A current limitation is that changes cannot be removed. The extension is therefore better suited for mutation processes where the changes should be collected up to the end of the process, but not for use cases where changes are needed only temporarily and are then removed.
GDPR Compliance
The General Data Protection Regulation (GDPR) is an EU regulation aimed at protecting the privacy of natural persons regarding the processing of personal data and the free movement of such data. The purpose of GDPR, among others, is to strengthen and to unify data protection laws within the EU for individuals, ensuring individuals have control of their personal data.
Important!
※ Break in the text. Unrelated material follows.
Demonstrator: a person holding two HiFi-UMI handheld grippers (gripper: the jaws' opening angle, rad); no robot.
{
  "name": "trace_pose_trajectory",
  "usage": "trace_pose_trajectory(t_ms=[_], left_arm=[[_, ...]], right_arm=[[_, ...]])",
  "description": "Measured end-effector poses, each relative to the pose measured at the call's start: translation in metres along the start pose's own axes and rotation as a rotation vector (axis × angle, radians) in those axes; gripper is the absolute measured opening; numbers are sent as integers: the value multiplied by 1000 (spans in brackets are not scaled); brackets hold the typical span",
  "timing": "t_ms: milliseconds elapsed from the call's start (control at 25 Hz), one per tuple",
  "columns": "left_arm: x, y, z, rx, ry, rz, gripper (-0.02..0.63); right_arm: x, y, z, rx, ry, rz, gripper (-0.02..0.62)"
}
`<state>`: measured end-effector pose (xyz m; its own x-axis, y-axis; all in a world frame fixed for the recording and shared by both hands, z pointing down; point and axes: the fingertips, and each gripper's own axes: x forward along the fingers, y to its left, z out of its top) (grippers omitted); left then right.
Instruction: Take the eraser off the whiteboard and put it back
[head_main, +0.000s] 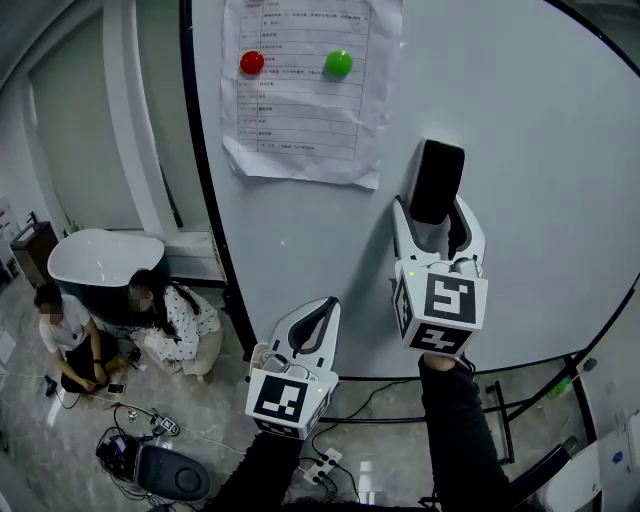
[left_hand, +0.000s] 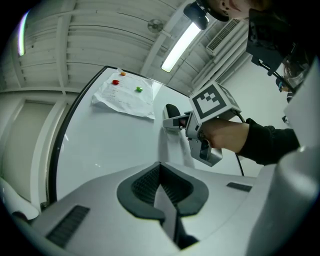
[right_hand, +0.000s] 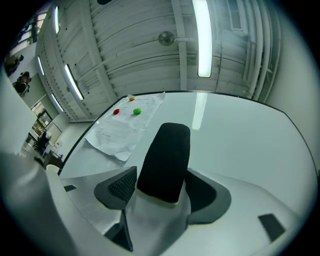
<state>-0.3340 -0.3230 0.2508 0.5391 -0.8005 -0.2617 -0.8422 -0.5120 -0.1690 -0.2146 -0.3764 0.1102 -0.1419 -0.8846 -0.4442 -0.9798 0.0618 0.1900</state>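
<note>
My right gripper (head_main: 436, 225) is up at the whiteboard (head_main: 530, 120), its jaws spread wide with the black eraser (right_hand: 167, 155) standing between them. In the right gripper view there is a clear gap between the left pad (right_hand: 120, 185) and the eraser's side, and the right pad sits partly behind the eraser, so neither jaw is pressing on it. The eraser stands upright on the board face, its far end poking out past my jaw tips, right of the paper sheet (head_main: 300, 100) and a little nearer than it. That sheet hangs at the far left of the board, with a red magnet (head_main: 252, 62) and a green magnet (head_main: 339, 62) side by side near its far edge. My left gripper (left_hand: 160, 167) is nearer and to the left, by the board's dark rim. Its jaws are together, the ribbed pads meeting at the tip with nothing between them, and it touches nothing. From the left gripper view I see my right hand (left_hand: 225, 135) wrapped round the right gripper's body. Far to the left, on the floor, two people (head_main: 120, 330) crouch beside a white tub (head_main: 100, 255).
</note>
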Motion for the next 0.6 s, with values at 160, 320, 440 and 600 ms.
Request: trace_pose_trajectory(t_ms=[160, 320, 440, 600], left_arm=[[1, 0, -2, 5, -1, -10, 6], [0, 3, -2, 13, 5, -10, 6], [-1, 4, -2, 13, 1, -13, 6], [0, 2, 1, 15, -10, -26, 6]], right_arm=[[1, -1, -1, -28, 14, -38, 298], [1, -2, -1, -8, 5, -41, 296], [-1, -3, -1, -10, -9, -29, 295], [-1, -4, -1, -25, -2, -24, 293]])
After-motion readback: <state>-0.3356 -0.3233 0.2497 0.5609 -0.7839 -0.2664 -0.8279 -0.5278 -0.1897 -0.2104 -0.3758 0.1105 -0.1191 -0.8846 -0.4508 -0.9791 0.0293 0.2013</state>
The DataAuditTrail extension stores data and as such it can be used to persist information on data subjects (natural persons). Implementing a data persistence strategy that is compliant with the regulations stipulated by GDPR must be guaranteed by the implementation of the Solution by the customer or entity using this product. Compliance is not inherent in any way to the product itself.
This document and the content thereof and any information derived from it is not to be construed as legal, regulatory and/or tax advice. Appway is not permitted to and will not provide any legal, regulatory and/or tax advice. Appway is also not providing an interpretation of any laws or regulations that may be applicable to any customer, prospect, or anyone, and they shall be responsible for clarifying and stipulating the legal and regulatory requirements applicable to its business. While Appway personnel providing the services may, through experience or specialized training or both, be familiar with the general regulatory environment in their capacity as information-technology and management-consulting professionals, they will work under the direction of the customer and its legal counsels regarding the specific legal and regulatory requirements under which the customer operates. The compliance of the services and work results with the applicable laws and requirements remains the sole responsibility of customer and their legal, regulatory and/or tax advisors.